• _DESCRIPTION OF THE TASK_
Copy out every line holding the string "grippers" from the records below.

• _ENTRIES SHOWN_
# # # #

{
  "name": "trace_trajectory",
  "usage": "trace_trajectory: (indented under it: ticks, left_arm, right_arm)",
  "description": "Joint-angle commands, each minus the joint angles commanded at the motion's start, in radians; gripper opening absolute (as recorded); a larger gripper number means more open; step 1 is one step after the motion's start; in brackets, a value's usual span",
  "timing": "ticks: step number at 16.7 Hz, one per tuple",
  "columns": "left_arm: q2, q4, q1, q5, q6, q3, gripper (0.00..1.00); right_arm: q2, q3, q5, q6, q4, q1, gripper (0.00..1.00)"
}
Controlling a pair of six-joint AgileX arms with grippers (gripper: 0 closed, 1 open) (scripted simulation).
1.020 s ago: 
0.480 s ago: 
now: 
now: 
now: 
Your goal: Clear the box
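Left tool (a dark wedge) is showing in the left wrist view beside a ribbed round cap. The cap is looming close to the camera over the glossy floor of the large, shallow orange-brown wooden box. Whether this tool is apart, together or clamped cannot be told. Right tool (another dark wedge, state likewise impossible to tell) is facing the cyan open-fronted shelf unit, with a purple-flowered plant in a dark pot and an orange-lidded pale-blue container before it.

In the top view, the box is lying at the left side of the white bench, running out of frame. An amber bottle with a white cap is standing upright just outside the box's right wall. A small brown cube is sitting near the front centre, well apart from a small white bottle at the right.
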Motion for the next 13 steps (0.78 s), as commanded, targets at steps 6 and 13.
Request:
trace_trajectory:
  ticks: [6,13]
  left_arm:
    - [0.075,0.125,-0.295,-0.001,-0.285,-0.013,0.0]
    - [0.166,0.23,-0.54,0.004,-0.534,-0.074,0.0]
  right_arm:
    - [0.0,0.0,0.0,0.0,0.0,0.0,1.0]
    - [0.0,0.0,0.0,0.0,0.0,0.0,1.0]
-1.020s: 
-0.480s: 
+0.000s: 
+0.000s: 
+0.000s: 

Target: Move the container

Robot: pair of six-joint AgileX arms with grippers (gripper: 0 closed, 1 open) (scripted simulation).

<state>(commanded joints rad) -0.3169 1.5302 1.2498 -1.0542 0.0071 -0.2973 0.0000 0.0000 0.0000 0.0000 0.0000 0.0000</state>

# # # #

• _RESPONSE TO THIS TASK_
Controlling a pair of six-joint AgileX arms with grippers (gripper: 0 closed, 1 open) (scripted simulation).
Robot: pair of six-joint AgileX arms with grippers (gripper: 0 closed, 1 open) (scripted simulation).

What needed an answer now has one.